Mainly, Mary and I have a sense of wonder that, almost 50 years following that ceremony on 13 May 1961, we are both still here and still happily together, showing our age and wounds perhaps in some ways, but still with most of our marbles and our sense of irony and the ridiculous, and our love. We are still capable of some faith and wisdom, and still glad of what we once upon a time called the holy estate of matrimony.

One of our grand-daughters informed Mary the other day that she does look like a grandmother in the face, but the rest of her still looks normal. It is a huge gift that we continue loving friends with our three children and our grandchildren. And it is very satisfying to note that this achievement is shared in their own cases by others of our friends and relatives present today, who were married in those days, long ago.

Generally speaking, at that time, we assumed that you got married and you stayed married, one way or another, unless it was a real calamity -- and even then sometimes. The number of times in ministry one has encountered a marriage which had found some modus operandi, but which was nevertheless a marriage which should never have happened in the first place... There were plenty of those. I came across a rather nice passage from G K Chesterton, written in 1902, in an essay entitled, “A Defence of Rash Vows”. Chesterton assumed that marriage vows, by their nature are rash. Well, anyone exchanging marriage vows with Gilbert Keith Chesterton was indeed rash. He would send his wife a telegram which read, “Am in Bognor Regis. Where should I be?” Anyway, this is what he wrote:

The revolt against vows has been carried in our day even to the extent of a revolt against the typical vow of marriage. It is most amusing to listen to the opponents of marriage on this subject. They appear to imagine that the ideal of constancy was a yoke mysteriously imposed on mankind by the devil, instead of being, as it is, a yoke consistently imposed by all lovers on themselves. They have invented a phrase, a phrase that is a black and white contradiction in two words -- “Free Love” -- as if a lover ever had been, or ever could be, free. It is the nature of love to bind itself, and the institution of marriage merely paid the average man the compliment of taking him at his word.

For the record... We were married on 13 May 1961, at St Andrew’s Church, Symonds Street, Auckland, by the Rev George Jeffreys. George Jeffreys was a fine minister and friend, and I remember him most fondly today. I had introduced George to his wife Ngaire, and so it was the least he could do for us. Mary and I were living in Dunedin at that time, and we arrived in Auckland only in time for last minute dress fittings and all that. That is by far the best way to do it. If they want you to have a large wedding, an inter-tribal agglutination, something between an Indian Durbah and the Congress of Vienna, for your wedding, then my advice is to do what we did -- stay at the other end of the country, or perhaps in the Falkland Islands, and show up at the last minute, adopt an air of silly bewilderment, and absolutely veto one or two things at the outset. I must have got a new suit from somewhere -- I really don’t remember that, let alone how I paid for it. Our wedding was attended by 15 thousand people including some somewhat unhinged distant cousins and National Party stalwarts.

Mary looked lovely -- I do remember that -- otherwise, I was hanging out to get out of there. We were seriously broke. Mary was still a student for another two years, and I was on an assistant minister’s stipend and had yet to be introduced to concepts such as saving and budgeting.
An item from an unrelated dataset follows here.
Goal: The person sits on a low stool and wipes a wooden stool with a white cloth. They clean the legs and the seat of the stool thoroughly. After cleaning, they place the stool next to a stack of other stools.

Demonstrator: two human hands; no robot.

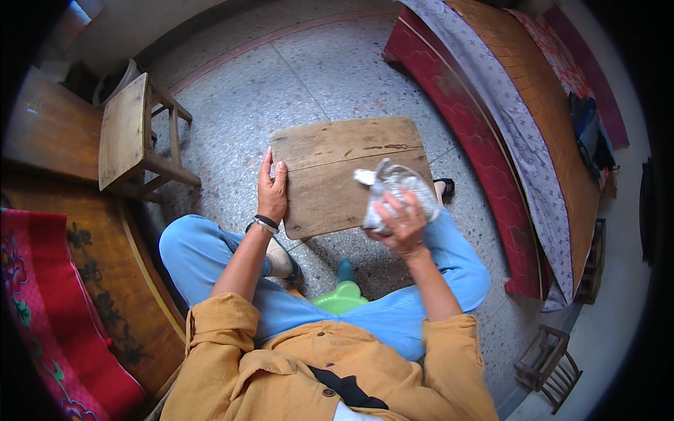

Over these 50 years we have lived in Dunedin; in Browns Bay briefly; in Whitehill and then in Carfin, both in Lanarkshire, Scotland; in Mairangi Bay; in Timaru; in Suva, Fiji; in Ellerslie, and then in what the land agents called Onehunga Heights during 15 years at St Peter’s, Ellerslie-Mt Wellington -- and finally here at Algies Bay.

We produced our children, each one of whom is different from the others, mercifully you might think different from us, and indeed from all the rest of humanity. They have produced their children, and I guess the generations will proceed. We have been blessed -- which is one way of putting it -- by the clamorous presence of our grandchildren these last two weeks.

Mary found she was able to do things the way she preferred, over the years. So she was a full time mother until we were living in Suva and Rachel went to school, and then she sought a job at the Suva public hospital. She asked them not to be thrown in at the deep end, so they put her in emergency medicine, and Mary came home and said to me this is not a good time to be having an accident in Suva.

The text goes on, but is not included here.